James Purnell: I think that that is just an extrapolation from what has been happening in the past few years, but I am happy to correct it. What the statisticians have done is to take the past evidence and project it forward.
John Penrose: Is that narrowing the gap?
James Purnell: That is narrowing. It means that there has been a narrowing and if it were extrapolated forward the narrowing would continue to happen. We can say a little more about the difference in longevity between areas of the UK.
Ms Keeble: May I point out to my hon. Friend and perhaps to Opposition Members that similar work on health inequalities—the Black report—was carried out and was suppressed by the Conservative party when it was in government?

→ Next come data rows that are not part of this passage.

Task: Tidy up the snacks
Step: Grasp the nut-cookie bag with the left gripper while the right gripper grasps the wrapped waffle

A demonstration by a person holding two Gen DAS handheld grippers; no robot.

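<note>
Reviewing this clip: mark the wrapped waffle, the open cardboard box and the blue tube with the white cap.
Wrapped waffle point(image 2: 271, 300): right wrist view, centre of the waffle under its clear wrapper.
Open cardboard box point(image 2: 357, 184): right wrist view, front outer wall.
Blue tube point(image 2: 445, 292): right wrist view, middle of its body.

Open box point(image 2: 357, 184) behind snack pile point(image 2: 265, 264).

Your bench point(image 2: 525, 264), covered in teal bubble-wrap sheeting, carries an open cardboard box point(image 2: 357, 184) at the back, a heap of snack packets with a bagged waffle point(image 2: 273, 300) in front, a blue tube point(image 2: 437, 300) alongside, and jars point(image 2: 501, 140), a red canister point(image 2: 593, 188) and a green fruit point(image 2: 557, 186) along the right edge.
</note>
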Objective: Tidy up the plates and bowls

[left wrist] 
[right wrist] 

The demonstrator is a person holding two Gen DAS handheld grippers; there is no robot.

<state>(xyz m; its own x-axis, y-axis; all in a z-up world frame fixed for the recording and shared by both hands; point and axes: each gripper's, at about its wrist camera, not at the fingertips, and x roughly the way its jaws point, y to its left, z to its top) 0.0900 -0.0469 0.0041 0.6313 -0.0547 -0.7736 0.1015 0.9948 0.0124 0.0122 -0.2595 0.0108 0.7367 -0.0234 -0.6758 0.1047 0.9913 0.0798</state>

James Purnell: That is a very good point. It is good to see that attitudes have been changed by our period in government and that people are trying to draw on our consensus. So by 2046 when the transition to 68 will be complete, projections indicate that the geographical gap will have narrowed. So, for example, taking Scotland, which is often where the debate starts, the average male life expectancy at 68 will have risen to 20.1 years, 1.3 years longer than it currently is at 65. That is not the average life expectancy for everyone but the life expectancy for people who reach the state pension age at that time.
That presents a reduction in the current differential at state pension age of about six months. So if those projections prove correct, men in Scotland will on average see higher gains than men in England over the next 50 years. As with the figures for the UK as a whole, by 2046 there is no reduction in the numbers of people in constituent countries projected to survive to a higher pension age at 68 compared to the numbers that currently survive to age 65. More would be reaching 68 under the new proposals than reach 65 today.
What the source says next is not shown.